Elmezzi Graduate School of Molecular Medicine
- Former names: Picower Graduate School of Molecular Medicine, North Shore LIJ Graduate School of Molecular Medicine
- Established: 1994
- Location: Manhasset, New York, US

= Elmezzi Graduate School of Molecular Medicine =

Private graduate college in Manhasset, New York, US

The Elmezzi Graduate School of Molecular Medicine is a private graduate college in Manhasset, New York, associated with Northwell Health and the Feinstein Institutes for Medical Research. It offers a three year PhD degree program in Molecular Medicine for physicians who want to study the root causes of disease and use their research to design diagnostic and therapeutic solutions.

== History ==
The school was chartered in 1994 by the Picower Institute.
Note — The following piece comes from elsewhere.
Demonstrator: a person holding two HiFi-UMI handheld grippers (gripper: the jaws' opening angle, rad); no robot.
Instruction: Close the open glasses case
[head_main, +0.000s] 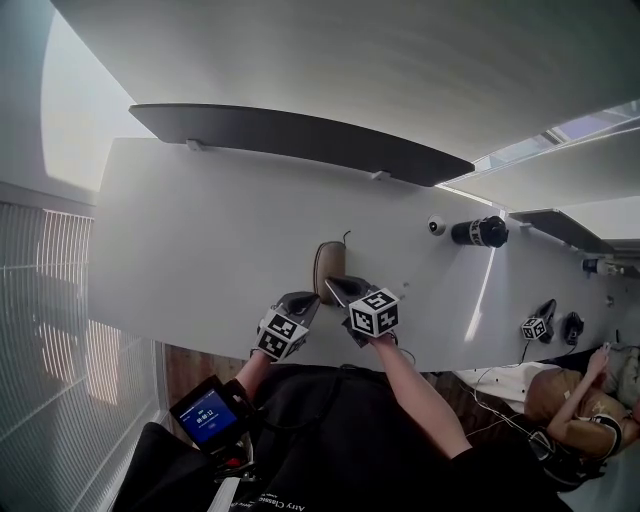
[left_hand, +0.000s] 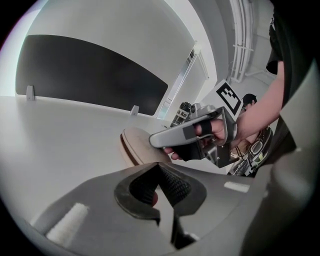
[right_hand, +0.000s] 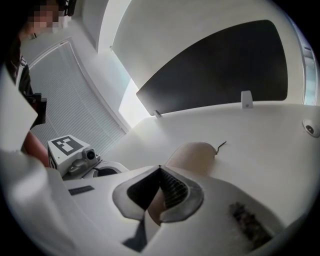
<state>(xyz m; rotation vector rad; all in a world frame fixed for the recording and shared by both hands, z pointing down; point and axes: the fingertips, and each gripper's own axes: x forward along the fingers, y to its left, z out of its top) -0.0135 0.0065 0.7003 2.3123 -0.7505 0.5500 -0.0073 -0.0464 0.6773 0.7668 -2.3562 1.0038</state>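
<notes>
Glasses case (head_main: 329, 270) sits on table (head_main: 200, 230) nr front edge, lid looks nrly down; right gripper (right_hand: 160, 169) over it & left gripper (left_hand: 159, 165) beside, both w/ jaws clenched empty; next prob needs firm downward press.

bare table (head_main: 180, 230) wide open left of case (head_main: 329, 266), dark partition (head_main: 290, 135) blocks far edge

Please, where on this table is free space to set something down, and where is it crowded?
Widest bare patch: the left half of the table, between the dark partition and the near edge. A smaller one lies between the glasses case and the black cylinder. Crowded: the near middle, where the left gripper and the right gripper sit at the case's near end.
</notes>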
In 2001, the school was acquired by the North Shore-LIJ Institute for Medical Research and revived as the North Shore LIJ Graduate School of Molecular Medicine. Its name changed again in 2008 to the Elmezzi Graduate School of Molecular Medicine after a $15 million donation from the Thomas and Jeanne Elmezzi Private Foundation. In 2019, the school received another gift from the foundation, this time a $10 million endowment.

As of 2020, the school had graduated over 41 students.

== Tuition ==
Elmezzi Graduate School had a $1 tuition for students in 2024.

== Accreditation ==
Elmezzi Graduate School is accredited by the WASC Senior College and University Commission; and has attained Candidate for Accreditation Status with the Middle States Commission on Higher Education (MSCHE).